Small Lenders Fear GSE Reform Bill Could Endanger Them

A landmark housing finance bill has brought back mortgage bankers' old fears about "mission creep" by secondary market players. Only this time, they fear large banks, not Fannie Mae and Freddie Mac, would be doing the creeping.

Small lenders are concerned the bill to wind down Fannie and Freddie, drafted by Senate Banking Committee Chairman Tim Johnson, D-S.D., and Sen. Mike Crapo, R-Idaho, would allow giant banks to play multiple roles in the new mortgage market — potentially pricing smaller companies out of the business.

Under the bill as drafted, a major bank could operate as an originator, aggregator and guarantor of mortgages. By charter, Fannie and Freddie are prohibited from originating mortgages. The two government sponsored enterprises serve as secondary market agencies that purchase and guarantee loans from lenders.

"Small lenders never wanted Fannie and Freddie to be in the origination space, and they surely don't want the too big to fail banks to be dominant in both the origination and secondary market spaces," says Rob Zimmer, head of external affairs for the Community Mortgage Lenders of America.

The issue is likely to come up when Senate Banking Committee members mark up the bill, which they are slated to do on April 29 (though the date could be postponed a week or two). It recalls the controversies of the late 1990s, when lenders worried Fannie and Freddie were tiptoeing across the line separating the secondary from the primary market.

So far, there seems to be a consensus that some restrictions are needed in the Senate bill to prevent large institutions from potentially dominating the mortgage market in a post Fannie/Freddie world. Sens. Johnson and Crapo are reportedly considering ways to prevent vertically integrated players from dominating the market. And several trade groups have advanced proposals to protect community based lenders from being displaced.

The Mortgage Bankers Association says it wants to ensure there is a "bright line" between primary and secondary market players.

Allowing issuers of mortgage-backed securities to originate loans "creates confusion around the bright line," and would make it harder for regulators to oversee their operations, says MBA president and chief executive David Stevens.

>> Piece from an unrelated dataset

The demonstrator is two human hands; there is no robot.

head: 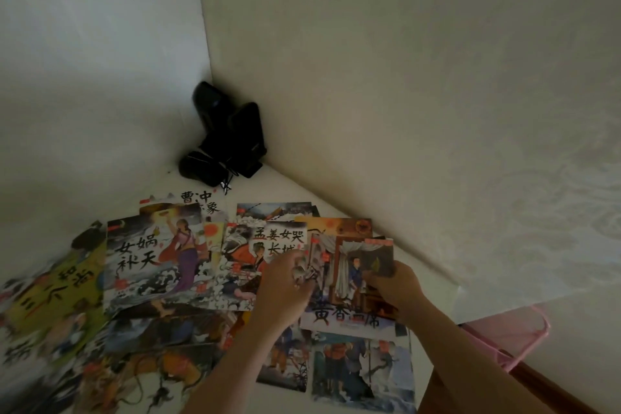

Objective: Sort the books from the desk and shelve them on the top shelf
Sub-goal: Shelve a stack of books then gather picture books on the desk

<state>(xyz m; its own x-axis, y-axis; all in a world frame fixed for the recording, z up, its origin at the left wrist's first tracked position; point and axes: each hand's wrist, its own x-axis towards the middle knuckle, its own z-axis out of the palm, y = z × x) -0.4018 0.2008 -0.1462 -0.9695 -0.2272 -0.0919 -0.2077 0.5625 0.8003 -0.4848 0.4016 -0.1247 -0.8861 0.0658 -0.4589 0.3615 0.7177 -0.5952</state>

"MBA wants to ensure these capital markets aggregators can't originate mortgages," he says.

The trade group has also raised the specter of adverse selection. An aggregator with origination capability could cherry pick the best mortgages for a private securitization. The weakest credits would end up in a securitization that is guaranteed by the new Federal Mortgage Insurance Corp. The FMIC outlined in the Senate GSE reform bill would provide a federal guarantee to protect MBS investors.

The MBA also wants to ensure lenders don't act as guarantors, which under the Johnson-Crapo bill would take a 10% first loss position in mortgages. The FMIC would protect MBS investors from further losses.

The American Bankers Association agrees with MBA that a separation between aggregators and originators is appropriate.

"It is legitimate concern. We just have to have to find the right approach," said ABA vice president and senior counsel Joe Pigg.

But ABA wants to ensure guarantors have access to capital and it may float a proposal to allow originators to take a non-controlling investment in a guarantor. ABA is not ready to advance this idea yet. "We have to do more work on that," Pigg says.

Under the Senate bill, small banks, credit unions and mortgage banking companies would be able sell their loans to aggregators or to a new mutual mortgage entity or cooperative that would pay cash for mortgage loans.

The Community Mortgage Lenders Association is concerned this co-op and its cash window wouldn't be able to compete with big banks as the Johnson-Crapo bill is currently drafted.

The association doesn't want to see big banks investing in guarantors. And the trade group doesn't want the big banks to have unlimited access to FMIC federal guarantees. There should be "overall limits on those entities accessing FMIC in any form or financial construct," Zimmer says. "Otherwise small lenders, even in a co-op, can be price-competed over time into irrelevance." The trade group represents community mortgage banking firms.

Another group, the Community Home Lenders Association, is concerned the big banks and other large lenders will "use guarantee and aggregator affiliations to exclusively funnel loans through their internal mortgage origination networks," says its executive director, Scott Olson. "For some time, we have been urging the Committee to establish strong protections to avoid the type of mortgage market concentration that could result from this." The association is made up of small and midsize community-based mortgage lenders.

To ensure their members are protected during the transition to a new housing finance system, the two community lender groups want the committee to adopt language that would ensure the mutual co-op is fully operational before Fannie and Freddie are dissolved. The trade groups' jointly proposed amendment would ensure the "co-op is capable of meeting all small lender needs at competitive rates and terms," according to a summary of the measure.